• EXERCISE GOAL: Print the entries verbatim, leaving out the images they contain.

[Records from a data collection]
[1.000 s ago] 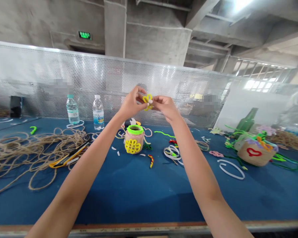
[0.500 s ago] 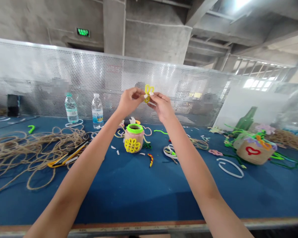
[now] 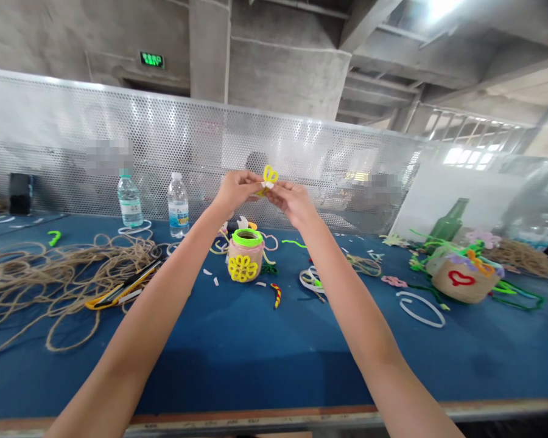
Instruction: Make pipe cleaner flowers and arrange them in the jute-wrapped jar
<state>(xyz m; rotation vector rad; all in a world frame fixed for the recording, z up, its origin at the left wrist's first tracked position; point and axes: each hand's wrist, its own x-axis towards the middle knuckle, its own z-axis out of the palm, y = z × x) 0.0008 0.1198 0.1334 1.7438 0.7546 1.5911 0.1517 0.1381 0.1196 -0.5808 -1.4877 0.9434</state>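
Observation:
Up in front of the perforated screen, a yellow pipe-cleaner flower point(image 3: 270, 174) is pinched between both hands, its looped petals pointing upward. My left hand point(image 3: 238, 190) grips it from the left with closed fingers. From the other side my right hand point(image 3: 293, 202) pinches it too, the fingertips of the two hands almost touching. Small white bits show at the fingertips; whether they are nails or part of the flower I cannot tell. Below stands a twine-wrapped jar point(image 3: 245, 254) with a bright green rim and another yellow flower point(image 3: 242, 268) on its front.
Tangled twine point(image 3: 95, 267) and a yellow utility knife point(image 3: 119, 289) lie at left, before two water bottles point(image 3: 178, 204). A red-and-yellow twisted piece point(image 3: 276, 295) lies near the jar. At right are a white pipe-cleaner loop point(image 3: 421, 309), a heart-marked pot point(image 3: 463, 280) and a green bottle point(image 3: 452, 222).
Both hands have turned the yellow flower while keeping hold of it. It rose about half a second ago and now sits slightly lower and further left.

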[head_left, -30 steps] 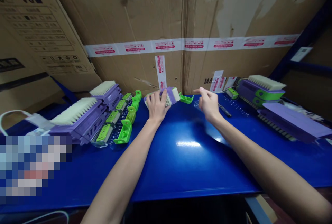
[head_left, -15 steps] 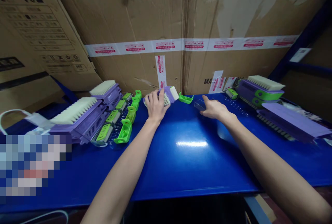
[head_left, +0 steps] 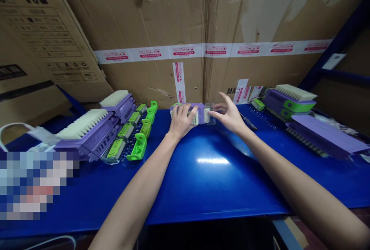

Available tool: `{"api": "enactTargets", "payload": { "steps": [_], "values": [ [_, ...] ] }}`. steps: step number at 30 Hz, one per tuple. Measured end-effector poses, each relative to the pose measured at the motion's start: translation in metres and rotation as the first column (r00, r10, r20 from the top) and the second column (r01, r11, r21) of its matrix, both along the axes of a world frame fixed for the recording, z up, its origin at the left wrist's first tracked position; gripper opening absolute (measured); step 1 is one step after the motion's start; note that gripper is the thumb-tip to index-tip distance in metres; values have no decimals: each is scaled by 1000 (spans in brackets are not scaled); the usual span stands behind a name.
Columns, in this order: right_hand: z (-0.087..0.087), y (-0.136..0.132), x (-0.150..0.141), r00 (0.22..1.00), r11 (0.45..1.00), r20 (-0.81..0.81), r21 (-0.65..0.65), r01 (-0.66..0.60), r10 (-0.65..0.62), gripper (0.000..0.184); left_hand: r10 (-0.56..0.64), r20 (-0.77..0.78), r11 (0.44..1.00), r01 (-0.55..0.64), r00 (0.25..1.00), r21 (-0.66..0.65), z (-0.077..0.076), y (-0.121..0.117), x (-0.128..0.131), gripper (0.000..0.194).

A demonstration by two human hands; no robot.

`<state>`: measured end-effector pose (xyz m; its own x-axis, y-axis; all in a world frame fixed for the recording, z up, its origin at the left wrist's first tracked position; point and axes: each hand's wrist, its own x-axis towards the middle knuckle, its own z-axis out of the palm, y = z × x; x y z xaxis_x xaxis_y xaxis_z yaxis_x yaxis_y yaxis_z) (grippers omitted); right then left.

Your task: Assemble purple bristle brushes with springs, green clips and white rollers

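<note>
At the back of a blue table [head_left: 202, 188], the left hand [head_left: 181, 122] grips a purple brush [head_left: 201, 114]; the right hand [head_left: 231, 117], loosely pinching a clear plastic cover [head_left: 212, 121], has brought it to the brush's pale end, apparently for fitting.

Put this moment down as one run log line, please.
left hand: gripping purple brush | right hand: holding clear plastic piece at brush's end | left side: green brackets in a row | surface: blue table

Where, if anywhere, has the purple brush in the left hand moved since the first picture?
Yes: the purple brush has shifted right, judged against the vertical tape strip on the cardboard.
</note>
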<state>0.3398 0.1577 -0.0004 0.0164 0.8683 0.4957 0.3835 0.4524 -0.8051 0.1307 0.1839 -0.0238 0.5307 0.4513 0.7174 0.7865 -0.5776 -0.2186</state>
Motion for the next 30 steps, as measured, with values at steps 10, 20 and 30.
{"api": "enactTargets", "payload": {
  "steps": [10, 20, 30],
  "values": [
    [-8, -5, -11, 1000, 1000, -17, -4, 4, -4, 85, -2, -57, 999, 0, 998, -41, 1, -2, -1, 55],
    [-10, -4, -10, 999, 1000, -45, -4, 11, -11, 86, 14, -82, 1000, -16, 997, -20, 1, -2, 0, 57],
    [-10, -3, -8, 992, 1000, -126, -22, -11, 8, 86, -40, -85, 998, 36, 996, -52, 4, -3, -1, 57]
  ]
}}
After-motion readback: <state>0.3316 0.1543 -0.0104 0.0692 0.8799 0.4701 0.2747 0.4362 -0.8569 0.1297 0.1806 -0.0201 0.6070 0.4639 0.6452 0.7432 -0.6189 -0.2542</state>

• ANSWER SPACE:
[1.000 s ago] 
[0.500 s ago] 
[now] 
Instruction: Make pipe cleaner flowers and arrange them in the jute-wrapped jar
<state>(xyz m; rotation vector rad; all in a world frame fixed for the recording, z up, its origin at the left wrist's first tracked position; point and axes: each hand's wrist, its own x-axis towards the middle knuckle, its own z-axis out of the palm, y = z × x) 0.0008 0.1198 0.1334 1.7438 0.7546 1.5911 0.1517 0.1381 0.1196 -0.5808 -1.4877 0.9434</state>
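Observation:
Up in front of the perforated screen, a yellow pipe-cleaner flower point(image 3: 270, 174) is pinched between both hands, its looped petals pointing upward. My left hand point(image 3: 238, 190) grips it from the left with closed fingers. From the other side my right hand point(image 3: 293, 202) pinches it too, the fingertips of the two hands almost touching. Small white bits show at the fingertips; whether they are nails or part of the flower I cannot tell. Below stands a twine-wrapped jar point(image 3: 245, 254) with a bright green rim and another yellow flower point(image 3: 242, 268) on its front.
Tangled twine point(image 3: 95, 267) and a yellow utility knife point(image 3: 119, 289) lie at left, before two water bottles point(image 3: 178, 204). A red-and-yellow twisted piece point(image 3: 276, 295) lies near the jar. At right are a white pipe-cleaner loop point(image 3: 421, 309), a heart-marked pot point(image 3: 463, 280) and a green bottle point(image 3: 452, 222).
Both hands have turned the yellow flower while keeping hold of it. It rose about half a second ago and now sits slightly lower and further left.
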
[head_left, -30 steps] 
[head_left, -15 steps] 
[head_left, +0 steps] 

Available tool: `{"api": "enactTargets", "payload": { "steps": [_], "values": [ [_, ...] ] }}`. steps: step number at 30 Hz, one per tuple. Measured end-effector poses, each relative to the pose measured at the motion's start: translation in metres and rotation as the first column (r00, r10, r20 from the top) and the second column (r01, r11, r21) of its matrix, both along the axes of a world frame fixed for the recording, z up, its origin at the left wrist's first tracked position; gripper opening absolute (measured); step 1 is one step after the motion's start; note that gripper is the thumb-tip to index-tip distance in metres; values have no decimals: each is scaled by 1000 (spans in brackets are not scaled); the usual span stands behind a name.
Columns, in this order: right_hand: z (-0.087..0.087), y (-0.136..0.132), x (-0.150..0.141), r00 (0.22..1.00), r11 (0.45..1.00), r20 (-0.81..0.81), r21 (-0.65..0.65), r01 (-0.66..0.60), r10 (-0.65..0.62), gripper (0.000..0.184); left_hand: r10 (-0.56..0.64), r20 (-0.77..0.78), r11 (0.44..1.00), r01 (-0.55..0.64), r00 (0.25..1.00), r21 (-0.66..0.65), z (-0.077..0.076), y (-0.121..0.117), x (-0.128..0.131), gripper (0.000..0.194).

A demonstration by two human hands; no robot.

`<state>`: measured end-effector pose (xyz m; its own x-axis, y-axis; all in a world frame fixed for the recording, z up, its origin at the left wrist's first tracked position; point and axes: each hand's wrist, its own x-axis towards the middle knuckle, its own z-axis out of the palm, y = z × x; x y z xaxis_x xaxis_y xaxis_z yaxis_x yaxis_y yaxis_z) (grippers omitted); right then left.

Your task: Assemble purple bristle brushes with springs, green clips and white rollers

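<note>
At the back of a blue table [head_left: 202, 188], the left hand [head_left: 181, 122] grips a purple brush [head_left: 201, 114]; the right hand [head_left: 231, 117], loosely pinching a clear plastic cover [head_left: 212, 121], has brought it to the brush's pale end, apparently for fitting.

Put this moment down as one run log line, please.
left hand: gripping purple brush | right hand: holding clear plastic piece at brush's end | left side: green brackets in a row | surface: blue table

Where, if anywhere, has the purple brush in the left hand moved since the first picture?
Yes: the purple brush has shifted right, judged against the vertical tape strip on the cardboard.
</note>
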<state>0.3398 0.1577 -0.0004 0.0164 0.8683 0.4957 0.3835 0.4524 -0.8051 0.1307 0.1839 -0.0238 0.5307 0.4513 0.7174 0.7865 -0.5776 -0.2186</state>
Motion for the next 30 steps, as measured, with values at steps 10, 20 and 30.
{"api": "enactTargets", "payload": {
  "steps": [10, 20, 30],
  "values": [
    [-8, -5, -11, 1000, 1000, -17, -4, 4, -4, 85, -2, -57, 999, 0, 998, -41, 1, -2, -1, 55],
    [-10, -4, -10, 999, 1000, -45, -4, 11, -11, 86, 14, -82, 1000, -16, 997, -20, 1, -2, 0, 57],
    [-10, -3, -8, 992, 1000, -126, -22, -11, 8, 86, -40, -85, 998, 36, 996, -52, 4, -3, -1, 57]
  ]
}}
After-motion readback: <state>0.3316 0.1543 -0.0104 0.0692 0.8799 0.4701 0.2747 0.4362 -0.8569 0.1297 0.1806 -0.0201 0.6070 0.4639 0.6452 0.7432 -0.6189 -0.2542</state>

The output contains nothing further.